Matthew Barth is a distinguished professor of Electrical and Computer Engineering and associate dean for research and graduate education at the Bourns College of Engineering at the University of California, Riverside. He was named Fellow of the Institute of Electrical and Electronics Engineers (IEEE) in 2014 for his research in intelligent transportation systems.

== Career ==
Barth received his B.S. degree in Electrical Engineering/Computer Science from the University of Colorado in 1984, and his M.S. and Ph.D. degrees in Electrical and Computer Engineering from the University of California, Santa Barbara in 1985 and 1990, respectively. From 1985 to 1986, he was a member of the technical staff in the Advanced Technologies Division of General Research Corporation, Santa Barbara. From 1986 to 1987 Barth conducted research at the University of Tokyo as a visiting research student. Upon completion of his Ph.D., Barth was a visiting researcher at Osaka University, Japan, conducting research in systems engineering from 1989 to 1991.

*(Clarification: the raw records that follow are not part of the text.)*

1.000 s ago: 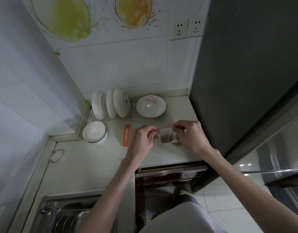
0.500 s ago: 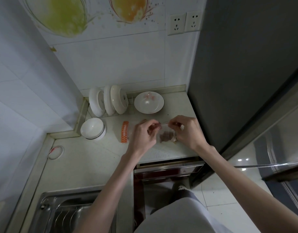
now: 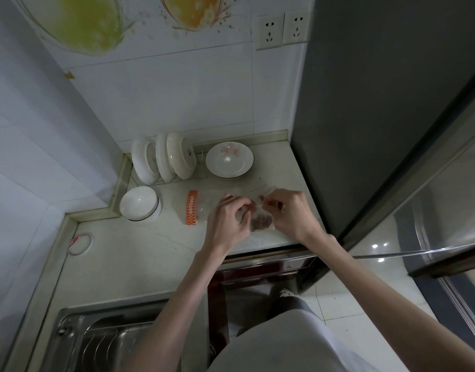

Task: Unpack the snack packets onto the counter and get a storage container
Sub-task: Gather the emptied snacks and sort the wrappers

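Both hands work over the pale counter [image 3: 140, 253], close to its front edge and near the dark refrigerator [image 3: 378, 116] on the right. The left hand [image 3: 228, 224] has its fingers curled inward and pinches the left part of a clear plastic bag [image 3: 258, 220], and the right hand [image 3: 290, 213] pinches the upper right part of the same bag with curled fingers and thumb. The bag is between the 2 hands, just above the counter or lying on it; I cannot tell which. Inside the bag there are brownish snack packets [image 3: 262, 221], but they are blurred and I cannot count them. To the left of the left hand, 1 orange packet [image 3: 192, 208] with a white pattern lies flat on the counter, apart from the hand. Further left a white bowl [image 3: 140, 202] stands upright near the corner of the wall. Behind it, 3 white dishes [image 3: 164, 159] stand on their edges in a wire rack, and beside them to the right a white plate [image 3: 229, 159] with a pink flower pattern lies flat. A thin ring with a red mark [image 3: 80, 244] lies on the counter near the left wall. The steel sink [image 3: 102, 342] is at the bottom left. On the tiled wall above, 2 white sockets [image 3: 282, 30] are beside the refrigerator.
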The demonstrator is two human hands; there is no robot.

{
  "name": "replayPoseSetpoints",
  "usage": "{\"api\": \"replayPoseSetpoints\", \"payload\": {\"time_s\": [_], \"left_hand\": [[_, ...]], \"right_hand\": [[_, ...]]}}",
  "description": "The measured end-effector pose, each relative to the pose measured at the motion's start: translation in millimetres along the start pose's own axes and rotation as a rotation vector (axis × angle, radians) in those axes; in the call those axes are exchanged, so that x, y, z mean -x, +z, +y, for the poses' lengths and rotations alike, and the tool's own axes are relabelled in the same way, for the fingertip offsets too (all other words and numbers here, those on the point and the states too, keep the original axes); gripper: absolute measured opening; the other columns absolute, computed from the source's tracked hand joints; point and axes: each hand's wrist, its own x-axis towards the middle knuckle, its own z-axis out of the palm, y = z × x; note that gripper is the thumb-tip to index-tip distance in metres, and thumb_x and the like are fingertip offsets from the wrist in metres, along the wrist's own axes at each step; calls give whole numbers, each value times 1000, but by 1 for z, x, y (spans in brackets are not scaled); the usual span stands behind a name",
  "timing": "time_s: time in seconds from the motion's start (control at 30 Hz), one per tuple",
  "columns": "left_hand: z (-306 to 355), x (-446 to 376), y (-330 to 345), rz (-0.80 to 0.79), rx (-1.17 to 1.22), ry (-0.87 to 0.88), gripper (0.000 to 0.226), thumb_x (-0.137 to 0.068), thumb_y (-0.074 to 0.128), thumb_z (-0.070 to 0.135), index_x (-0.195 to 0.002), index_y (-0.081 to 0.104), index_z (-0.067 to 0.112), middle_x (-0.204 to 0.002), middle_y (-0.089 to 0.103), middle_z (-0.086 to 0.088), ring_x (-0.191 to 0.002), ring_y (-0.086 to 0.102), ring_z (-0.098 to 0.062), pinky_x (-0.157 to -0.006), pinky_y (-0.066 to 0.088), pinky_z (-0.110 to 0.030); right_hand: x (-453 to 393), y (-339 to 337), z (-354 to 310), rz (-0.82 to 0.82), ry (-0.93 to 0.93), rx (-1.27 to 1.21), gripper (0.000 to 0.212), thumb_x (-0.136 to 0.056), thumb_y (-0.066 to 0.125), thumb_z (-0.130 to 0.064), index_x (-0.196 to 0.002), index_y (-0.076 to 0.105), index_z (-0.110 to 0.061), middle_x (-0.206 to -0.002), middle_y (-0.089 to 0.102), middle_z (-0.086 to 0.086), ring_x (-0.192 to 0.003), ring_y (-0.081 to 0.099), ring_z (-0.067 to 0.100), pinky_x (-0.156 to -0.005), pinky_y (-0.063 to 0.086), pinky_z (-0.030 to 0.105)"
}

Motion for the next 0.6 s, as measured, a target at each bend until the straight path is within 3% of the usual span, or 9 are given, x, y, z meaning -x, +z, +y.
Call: {"api": "replayPoseSetpoints", "payload": {"time_s": [0.17,0.23,0.27,0.37,0.6], "left_hand": [[2,8,10,12,8,-2,13,-79,73,5,-88,72,14,-85,71,6,-82,62,-9,-75,51,-21],[0,12,13,-8,-11,8,11,-79,75,8,-86,73,15,-84,72,7,-80,62,-7,-73,53,-22],[-1,14,14,-25,-26,11,8,-79,75,10,-85,73,16,-83,72,8,-79,62,-7,-71,54,-24],[-7,22,20,-80,-70,-23,5,-80,73,16,-83,73,20,-81,72,11,-77,63,-6,-66,54,-29],[-32,57,28,-188,-37,-207,18,-84,67,7,-89,76,22,-86,75,13,-74,68,-3,-69,57,-24]], "right_hand": [[8,1,2,-24,-15,24,8,-78,66,5,-78,71,-2,-75,68,6,-61,53,8,-61,39,4],[13,4,5,-64,-22,41,11,-77,65,6,-77,71,-3,-74,68,5,-62,55,10,-65,40,2],[16,6,7,-88,-20,49,12,-76,63,6,-76,70,-3,-74,68,5,-62,57,13,-66,43,5],[24,14,15,-127,22,77,15,-71,59,7,-72,67,-5,-71,65,2,-60,57,17,-57,51,32],[46,52,34,-230,125,119,13,-81,58,0,-80,71,-5,-81,70,5,-73,64,19,-68,54,37]]}}
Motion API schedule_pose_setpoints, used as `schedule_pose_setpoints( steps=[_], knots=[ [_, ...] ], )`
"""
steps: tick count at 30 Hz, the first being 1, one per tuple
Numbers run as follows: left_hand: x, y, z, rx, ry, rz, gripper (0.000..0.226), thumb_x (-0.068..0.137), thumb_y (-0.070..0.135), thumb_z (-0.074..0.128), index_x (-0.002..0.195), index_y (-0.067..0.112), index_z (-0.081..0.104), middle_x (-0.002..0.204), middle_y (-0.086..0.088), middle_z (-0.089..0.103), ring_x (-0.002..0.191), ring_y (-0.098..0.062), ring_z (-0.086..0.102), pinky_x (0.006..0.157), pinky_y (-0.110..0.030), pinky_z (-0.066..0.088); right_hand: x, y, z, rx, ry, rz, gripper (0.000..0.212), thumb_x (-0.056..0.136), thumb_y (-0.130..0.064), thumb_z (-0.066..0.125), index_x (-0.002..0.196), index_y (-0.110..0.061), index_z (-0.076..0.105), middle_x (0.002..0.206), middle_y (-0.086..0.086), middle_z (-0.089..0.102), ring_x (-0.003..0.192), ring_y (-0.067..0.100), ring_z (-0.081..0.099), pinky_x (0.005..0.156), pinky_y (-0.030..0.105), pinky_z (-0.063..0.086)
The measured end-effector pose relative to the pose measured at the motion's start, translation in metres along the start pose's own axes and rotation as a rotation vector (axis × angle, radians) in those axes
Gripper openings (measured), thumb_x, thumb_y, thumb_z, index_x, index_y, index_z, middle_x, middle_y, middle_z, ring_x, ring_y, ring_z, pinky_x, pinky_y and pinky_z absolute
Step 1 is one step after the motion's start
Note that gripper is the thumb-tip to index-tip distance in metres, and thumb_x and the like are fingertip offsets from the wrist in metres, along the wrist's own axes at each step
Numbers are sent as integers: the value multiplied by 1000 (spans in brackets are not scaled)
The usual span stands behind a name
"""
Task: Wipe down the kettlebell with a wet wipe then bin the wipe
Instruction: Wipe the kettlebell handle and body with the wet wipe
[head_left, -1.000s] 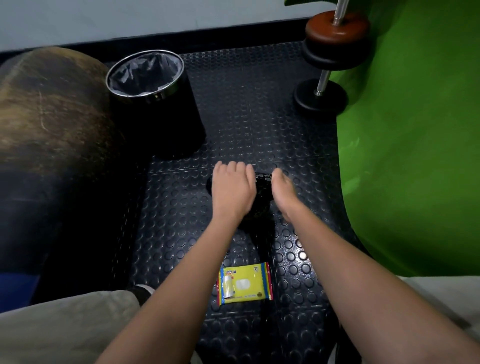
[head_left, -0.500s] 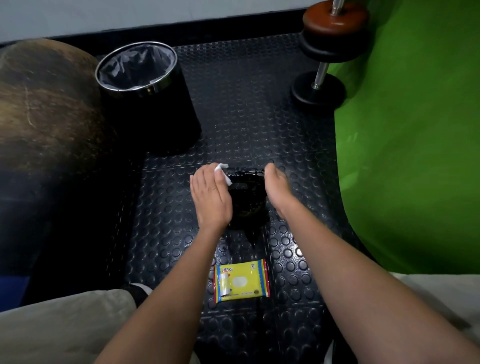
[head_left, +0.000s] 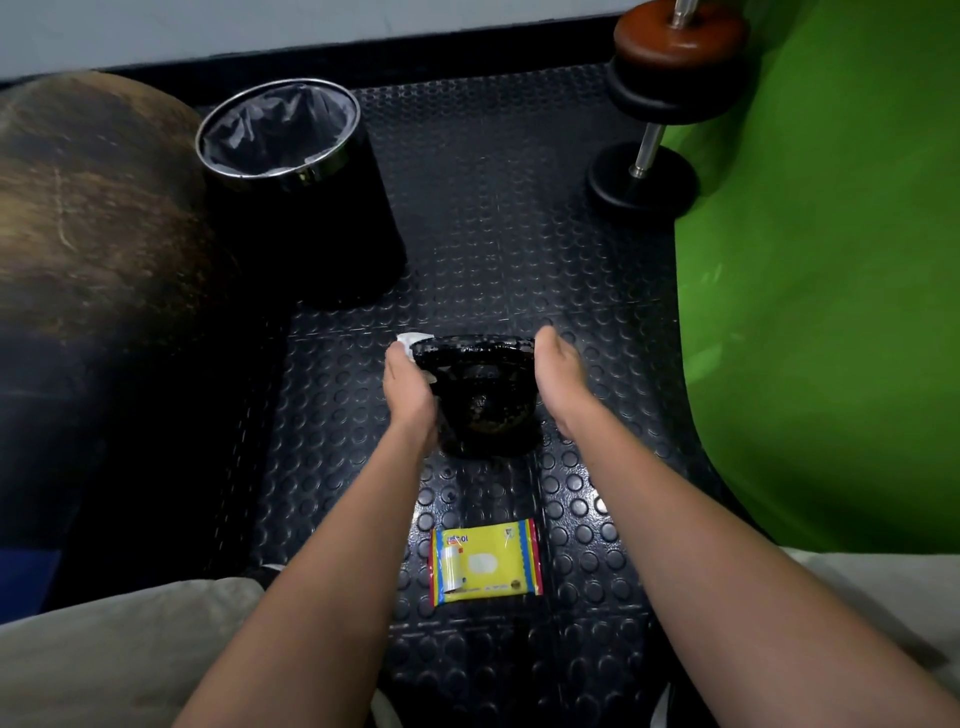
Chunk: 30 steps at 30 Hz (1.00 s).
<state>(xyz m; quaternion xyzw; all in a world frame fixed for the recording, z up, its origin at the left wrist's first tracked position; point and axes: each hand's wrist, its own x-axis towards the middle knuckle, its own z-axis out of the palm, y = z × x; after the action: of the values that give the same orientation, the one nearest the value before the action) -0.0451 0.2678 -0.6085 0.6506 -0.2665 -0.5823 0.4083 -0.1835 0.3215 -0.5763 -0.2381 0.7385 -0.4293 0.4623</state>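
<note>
A black kettlebell (head_left: 485, 400) stands on the studded rubber floor mat (head_left: 493, 249) in the middle of the view. My left hand (head_left: 408, 387) presses against its left side, shut on a white wet wipe (head_left: 413, 340) whose corner sticks out past the fingers. My right hand (head_left: 558, 376) lies flat against the kettlebell's right side and steadies it. A black bin (head_left: 298, 192) with a chrome rim and grey liner stands open at the back left.
A yellow pack of wet wipes (head_left: 485, 561) lies on the mat between my forearms. A dumbbell (head_left: 660, 109) leans at the back right beside a green backdrop (head_left: 831, 260). A large brown ball (head_left: 88, 208) fills the left side.
My left hand slid from the top of the kettlebell down to its left side with the wipe. The right hand stayed on the right side. The kettlebell's top now shows.
</note>
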Motion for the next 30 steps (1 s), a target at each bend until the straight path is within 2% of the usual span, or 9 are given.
schedule_pose_setpoints(
  steps=[7, 10, 11, 12, 13, 16, 22, 25, 30],
  knots=[
    [17, 19, -14, 369, -99, -39, 36, 97, 36, 28, 93, 13, 55, 87, -4, 56, 74, -18, 47, 62, -32, 34, 2, 2, 0, 11, -6, 20, 45, 100, -34, 29, 109, 0, 57, 115, 15, 62, 108, 27, 57, 109, 56, 35],
    [12, 25, -7, 682, -75, 248, 38, 99, 30, 27, 83, 6, 52, 76, -2, 52, 76, -21, 45, 65, -36, 32, 3, 3, -2, 30, -3, 32, 52, 102, -31, 28, 136, 5, 44, 139, 17, 48, 128, 31, 45, 109, 50, 34],
    [7, 27, -4, 786, -76, 360, 40, 99, 28, 28, 77, 5, 51, 72, -1, 51, 72, -20, 45, 65, -36, 32, 4, 4, -4, 35, -8, 24, 51, 102, -31, 28, 131, 5, 48, 131, 13, 54, 121, 26, 50, 106, 49, 37],
    [2, 28, 0, 878, -81, 459, 40, 99, 27, 29, 71, 6, 49, 68, -1, 52, 68, -19, 45, 64, -35, 32, 5, 6, -5, 38, -11, 15, 47, 102, -32, 27, 116, 2, 56, 122, -2, 21, 106, 17, 55, 99, 47, 40],
    [-1, 28, 3, 957, -86, 544, 40, 98, 26, 30, 65, 8, 47, 65, -1, 52, 63, -18, 46, 62, -34, 33, 7, 8, -5, 39, -2, 21, 41, 102, -33, 27, 97, -6, 56, 84, -1, 33, 89, 11, 54, 91, 42, 39],
    [-6, 26, 13, 1140, -105, 777, 40, 93, 26, 29, 58, 14, 44, 63, -5, 56, 62, -25, 52, 60, -34, 39, 10, 11, -4, 44, 17, 41, 38, 101, -35, 26, 80, -11, 46, 84, -1, 47, 77, 11, 45, 83, 35, 35],
    [-24, 8, 26, 1379, -89, 1235, 40, 101, 23, 24, 79, 16, 56, 80, -2, 61, 75, -25, 55, 88, -38, 41, 10, 11, -4, 29, 31, 16, 34, 99, -34, 28, 73, -19, 45, 79, -2, 50, 77, 14, 47, 77, 34, 40],
    [-27, -6, 16, 1336, -77, 1314, 36, 107, 30, 26, 104, 17, 59, 98, 3, 59, 96, -19, 54, 114, -38, 29, 10, 10, -7, 31, 15, 12, 33, 98, -34, 29, 75, -18, 47, 78, -2, 51, 74, 15, 47, 69, 32, 41],
    [-13, -15, -14, 1213, -56, 1251, 38, 109, 35, 24, 131, 20, 51, 126, 4, 53, 127, -16, 44, 121, -39, 18, 10, 10, -3, 3, -23, -31, 32, 97, -35, 30, 79, -17, 48, 77, -1, 50, 72, 14, 48, 62, 30, 40]
  ],
)
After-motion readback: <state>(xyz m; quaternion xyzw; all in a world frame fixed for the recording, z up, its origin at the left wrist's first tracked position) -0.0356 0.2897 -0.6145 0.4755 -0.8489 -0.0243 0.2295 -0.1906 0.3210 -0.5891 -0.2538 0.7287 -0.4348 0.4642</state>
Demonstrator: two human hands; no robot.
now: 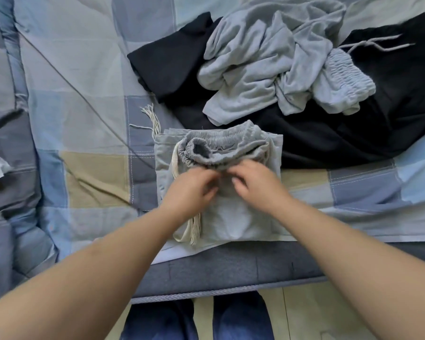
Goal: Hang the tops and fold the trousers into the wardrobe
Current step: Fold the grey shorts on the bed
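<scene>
Trousers [231, 217], grey, folded into a rough square, lie on the bed [84, 106] near its front edge, directly under both hands. Elastic waistband is bunched up at the far side of the fold, w/ a cream drawstring trailing down the left side and fringed ends poking out near the bottom-left corner. Left hand [190, 190] sits on the fold's left-centre, fingers curled and pinching fabric just below the waistband. Right hand [255, 184] is just beside it, fingertips nearly touching the left's, also curled and gripping the cloth at the waistband edge. Beyond the trousers, touching their far edge, a black garment [329, 123] is spread out w/ a crumpled light-grey garment [268, 57] heaped on top. Checked blue/tan quilt covers the bed.
</scene>
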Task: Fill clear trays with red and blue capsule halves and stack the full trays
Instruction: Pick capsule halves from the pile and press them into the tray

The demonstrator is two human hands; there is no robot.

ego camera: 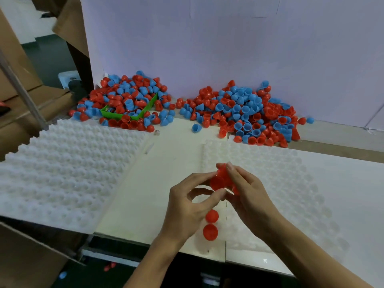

Barth joined the University of California, Riverside in 1991, where he has been conducting research in Electrical and Computer Engineering Department as the Esther and Daniel Hays Distinguished Professor, and at UCR's Center for Environmental Research and Technology (CE-CERT) as Director from 2007 - 2022. Additionally, he serves on the board of advisors of Institute of Transportation Studies, University of California, Davis (ITS-Davis), the board of advisors of the Center for Advancing Research in Transportation Emissions, Energy, and Health (CARTEEH), and as an Affiliated Faculty of California Partners for Advanced Transportation Technology (PATH), University of California, Berkeley.

== Society activities ==
Barth has been active in the U.S. Transportation Research Board (TRB), serving on the Transportation and Air Quality Committee and the Intelligent Transportation Systems Committee. In 2007, he was awarded the TRB Pyke Johnson Award for TRB outstanding paper. He was one of the winners of the Connected Vehicle Technology Challenge sponsored by U.S. Department of Transportation’s Research and Innovative Technology Administration (RITA) in 2011. Barth has also served on a number of National Research Council (NRC) committees.

Barth has also been active within IEEE Intelligent Transportation System Society (ITSS) for many years, participating in their conferences as a presenter, invited session organizer, session moderator, program chair, associate editor, senior editor, and member of the IEEE ITSS Board of Governors. He was the IEEE ITSS Vice President for Conferences from 2011 to 2012, the President-Elect for 2013, the President for 2014–2015, the Past President for 2016, Vice President of Finances for 2017–2020, and Vice President of Education from 2021-2024.